● What you need to do: Work out how many lines in the data include the string "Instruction"; reply with that number alone.

● Entries supplied:
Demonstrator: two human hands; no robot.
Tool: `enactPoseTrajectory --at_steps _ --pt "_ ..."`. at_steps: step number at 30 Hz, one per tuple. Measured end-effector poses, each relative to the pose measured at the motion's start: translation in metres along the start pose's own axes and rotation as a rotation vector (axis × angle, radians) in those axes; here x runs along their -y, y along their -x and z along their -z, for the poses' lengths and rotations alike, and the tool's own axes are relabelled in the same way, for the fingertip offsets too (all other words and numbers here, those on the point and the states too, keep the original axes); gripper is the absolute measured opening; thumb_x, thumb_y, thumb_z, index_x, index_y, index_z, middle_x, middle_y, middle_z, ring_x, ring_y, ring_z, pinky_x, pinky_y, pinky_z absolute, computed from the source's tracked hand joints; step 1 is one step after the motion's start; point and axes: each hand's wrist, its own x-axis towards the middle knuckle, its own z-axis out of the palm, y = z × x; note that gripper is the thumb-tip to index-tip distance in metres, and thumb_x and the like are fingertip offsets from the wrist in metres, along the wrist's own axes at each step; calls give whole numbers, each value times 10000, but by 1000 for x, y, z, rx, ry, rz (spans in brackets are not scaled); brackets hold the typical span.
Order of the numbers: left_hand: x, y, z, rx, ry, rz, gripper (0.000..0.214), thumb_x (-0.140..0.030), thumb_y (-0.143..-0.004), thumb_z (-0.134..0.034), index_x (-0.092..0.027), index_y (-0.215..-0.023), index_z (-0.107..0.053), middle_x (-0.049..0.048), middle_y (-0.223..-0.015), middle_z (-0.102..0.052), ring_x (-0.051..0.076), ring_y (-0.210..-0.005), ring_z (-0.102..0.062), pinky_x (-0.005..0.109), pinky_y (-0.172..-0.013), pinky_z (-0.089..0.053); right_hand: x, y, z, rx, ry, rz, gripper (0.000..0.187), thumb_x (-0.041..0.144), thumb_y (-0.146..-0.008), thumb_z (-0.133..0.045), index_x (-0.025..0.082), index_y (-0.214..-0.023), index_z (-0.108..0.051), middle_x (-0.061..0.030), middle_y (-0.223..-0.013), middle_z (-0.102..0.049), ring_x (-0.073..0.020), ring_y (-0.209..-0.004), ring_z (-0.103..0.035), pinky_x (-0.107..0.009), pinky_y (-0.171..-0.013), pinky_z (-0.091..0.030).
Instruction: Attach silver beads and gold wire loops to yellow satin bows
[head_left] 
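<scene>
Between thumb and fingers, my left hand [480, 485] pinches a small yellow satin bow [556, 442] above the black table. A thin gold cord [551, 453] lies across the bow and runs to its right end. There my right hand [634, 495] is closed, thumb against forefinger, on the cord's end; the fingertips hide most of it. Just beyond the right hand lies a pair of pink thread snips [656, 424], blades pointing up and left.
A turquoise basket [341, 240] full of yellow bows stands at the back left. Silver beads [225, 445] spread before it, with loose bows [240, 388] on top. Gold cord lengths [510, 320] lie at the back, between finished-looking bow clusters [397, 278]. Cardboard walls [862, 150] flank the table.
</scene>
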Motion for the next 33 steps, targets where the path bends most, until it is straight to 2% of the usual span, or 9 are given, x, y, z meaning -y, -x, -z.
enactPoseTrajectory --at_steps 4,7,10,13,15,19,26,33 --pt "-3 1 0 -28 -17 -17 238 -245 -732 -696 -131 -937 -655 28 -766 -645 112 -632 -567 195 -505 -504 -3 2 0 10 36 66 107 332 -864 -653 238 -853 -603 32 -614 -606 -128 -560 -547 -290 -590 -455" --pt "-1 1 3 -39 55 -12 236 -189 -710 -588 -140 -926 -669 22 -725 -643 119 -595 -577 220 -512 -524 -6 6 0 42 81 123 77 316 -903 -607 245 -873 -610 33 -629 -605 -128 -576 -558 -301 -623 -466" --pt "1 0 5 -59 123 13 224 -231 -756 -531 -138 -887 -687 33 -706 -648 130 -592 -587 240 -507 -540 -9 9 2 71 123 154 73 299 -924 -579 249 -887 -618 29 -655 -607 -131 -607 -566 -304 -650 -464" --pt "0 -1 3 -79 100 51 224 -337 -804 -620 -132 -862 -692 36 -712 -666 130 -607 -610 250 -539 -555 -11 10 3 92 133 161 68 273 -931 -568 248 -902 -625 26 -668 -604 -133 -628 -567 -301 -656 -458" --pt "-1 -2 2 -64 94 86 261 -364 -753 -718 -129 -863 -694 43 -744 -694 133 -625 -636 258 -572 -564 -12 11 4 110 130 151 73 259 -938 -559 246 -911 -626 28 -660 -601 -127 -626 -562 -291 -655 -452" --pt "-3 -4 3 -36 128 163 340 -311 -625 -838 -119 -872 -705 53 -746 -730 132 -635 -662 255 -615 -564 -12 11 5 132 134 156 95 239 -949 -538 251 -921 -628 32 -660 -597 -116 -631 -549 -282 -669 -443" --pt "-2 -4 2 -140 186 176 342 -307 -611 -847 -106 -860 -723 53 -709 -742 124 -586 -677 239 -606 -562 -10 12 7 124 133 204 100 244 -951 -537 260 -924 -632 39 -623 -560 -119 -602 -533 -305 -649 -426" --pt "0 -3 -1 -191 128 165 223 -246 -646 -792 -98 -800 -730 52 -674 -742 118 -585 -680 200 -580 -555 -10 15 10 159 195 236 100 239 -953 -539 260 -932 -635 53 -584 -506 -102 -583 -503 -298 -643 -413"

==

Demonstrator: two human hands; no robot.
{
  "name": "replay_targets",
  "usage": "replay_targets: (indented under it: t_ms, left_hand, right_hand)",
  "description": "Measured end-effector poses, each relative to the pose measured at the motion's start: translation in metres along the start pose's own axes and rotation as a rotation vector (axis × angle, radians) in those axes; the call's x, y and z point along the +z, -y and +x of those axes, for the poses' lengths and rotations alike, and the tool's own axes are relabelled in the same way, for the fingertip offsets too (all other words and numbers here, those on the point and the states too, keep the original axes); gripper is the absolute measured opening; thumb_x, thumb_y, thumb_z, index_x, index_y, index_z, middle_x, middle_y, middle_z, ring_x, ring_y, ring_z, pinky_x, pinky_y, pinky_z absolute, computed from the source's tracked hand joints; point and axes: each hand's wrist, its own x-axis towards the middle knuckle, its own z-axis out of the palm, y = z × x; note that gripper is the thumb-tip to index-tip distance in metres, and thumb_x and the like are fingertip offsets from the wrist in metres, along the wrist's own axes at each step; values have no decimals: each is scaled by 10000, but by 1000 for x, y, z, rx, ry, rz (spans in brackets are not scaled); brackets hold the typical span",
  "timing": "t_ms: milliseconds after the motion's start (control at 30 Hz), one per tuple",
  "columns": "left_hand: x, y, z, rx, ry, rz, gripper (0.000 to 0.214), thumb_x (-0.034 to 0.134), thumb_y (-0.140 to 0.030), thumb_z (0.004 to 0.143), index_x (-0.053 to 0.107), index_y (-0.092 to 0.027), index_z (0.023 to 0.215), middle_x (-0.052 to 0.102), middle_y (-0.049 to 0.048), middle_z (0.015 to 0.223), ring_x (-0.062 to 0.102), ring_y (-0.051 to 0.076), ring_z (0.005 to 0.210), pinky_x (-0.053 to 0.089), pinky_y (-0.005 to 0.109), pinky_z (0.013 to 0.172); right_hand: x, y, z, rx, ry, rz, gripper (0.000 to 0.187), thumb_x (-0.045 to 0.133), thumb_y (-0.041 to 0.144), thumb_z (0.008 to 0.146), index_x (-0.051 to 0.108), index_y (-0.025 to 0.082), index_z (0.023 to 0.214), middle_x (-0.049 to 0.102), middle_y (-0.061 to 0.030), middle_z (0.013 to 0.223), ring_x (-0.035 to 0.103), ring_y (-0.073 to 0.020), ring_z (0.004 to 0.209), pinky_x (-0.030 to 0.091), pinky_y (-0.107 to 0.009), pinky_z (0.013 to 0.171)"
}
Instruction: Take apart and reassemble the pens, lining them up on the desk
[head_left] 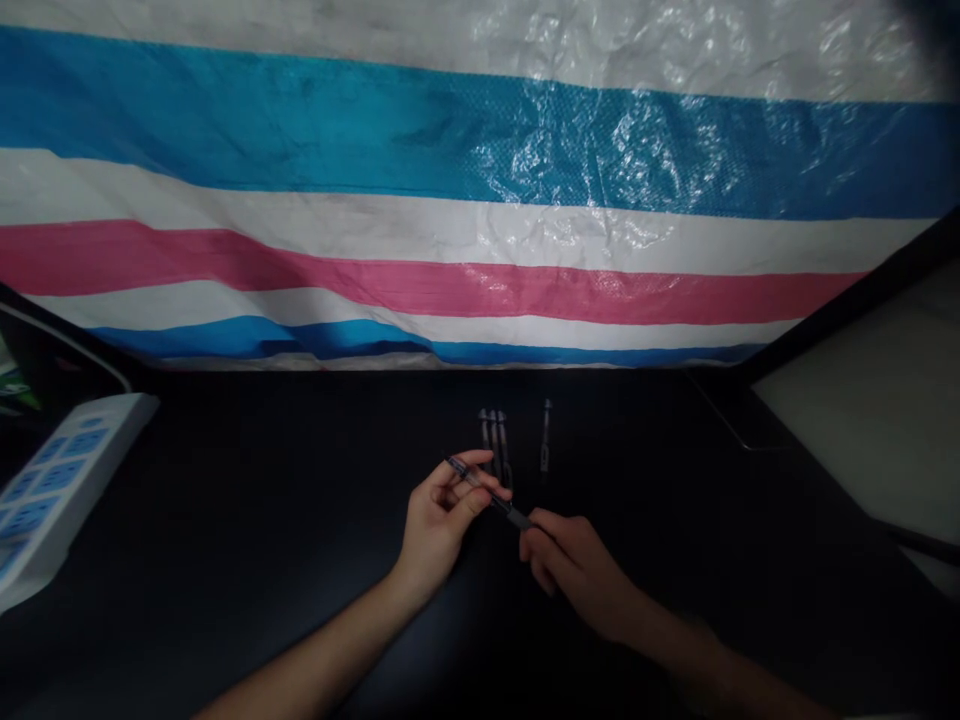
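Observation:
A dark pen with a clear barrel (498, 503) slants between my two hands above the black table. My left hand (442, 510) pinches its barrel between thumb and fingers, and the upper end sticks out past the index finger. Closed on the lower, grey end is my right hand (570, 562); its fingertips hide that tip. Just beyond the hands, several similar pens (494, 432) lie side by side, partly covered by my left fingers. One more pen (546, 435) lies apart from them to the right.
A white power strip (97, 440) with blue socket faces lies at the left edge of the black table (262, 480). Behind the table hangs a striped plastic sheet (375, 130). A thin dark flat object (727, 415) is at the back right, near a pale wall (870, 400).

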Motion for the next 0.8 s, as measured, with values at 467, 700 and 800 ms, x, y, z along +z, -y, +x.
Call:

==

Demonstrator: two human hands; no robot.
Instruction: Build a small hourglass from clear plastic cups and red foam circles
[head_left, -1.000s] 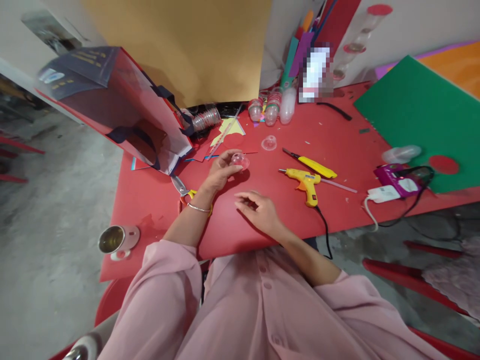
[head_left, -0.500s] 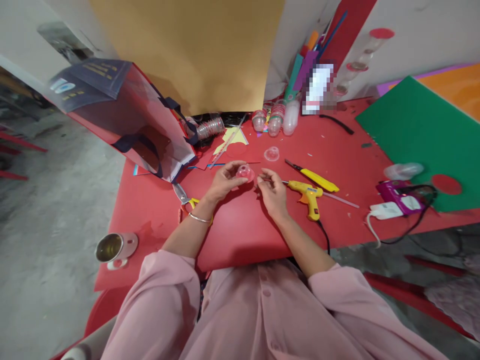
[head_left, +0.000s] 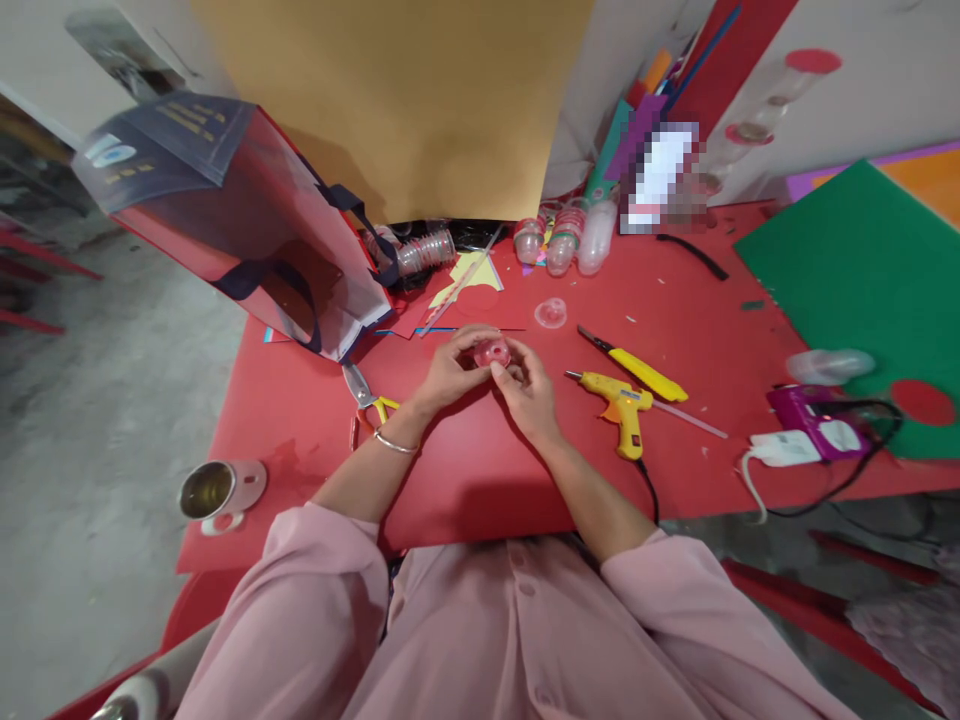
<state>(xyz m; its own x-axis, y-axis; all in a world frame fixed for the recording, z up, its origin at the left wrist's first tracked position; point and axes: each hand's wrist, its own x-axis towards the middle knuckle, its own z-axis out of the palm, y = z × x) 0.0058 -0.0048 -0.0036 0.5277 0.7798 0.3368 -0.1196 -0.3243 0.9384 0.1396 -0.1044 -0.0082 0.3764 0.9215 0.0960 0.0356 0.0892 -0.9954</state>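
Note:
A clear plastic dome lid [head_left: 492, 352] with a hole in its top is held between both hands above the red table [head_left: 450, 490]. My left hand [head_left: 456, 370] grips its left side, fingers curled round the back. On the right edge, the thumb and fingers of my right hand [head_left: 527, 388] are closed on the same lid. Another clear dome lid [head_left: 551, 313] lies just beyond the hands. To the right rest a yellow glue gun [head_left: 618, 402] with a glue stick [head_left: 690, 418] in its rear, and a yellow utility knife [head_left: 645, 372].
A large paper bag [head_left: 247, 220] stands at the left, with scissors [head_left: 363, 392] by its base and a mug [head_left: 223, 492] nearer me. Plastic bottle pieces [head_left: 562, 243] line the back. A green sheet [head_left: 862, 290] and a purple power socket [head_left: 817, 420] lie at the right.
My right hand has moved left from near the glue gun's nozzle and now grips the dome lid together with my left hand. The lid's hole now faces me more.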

● Expected answer: 3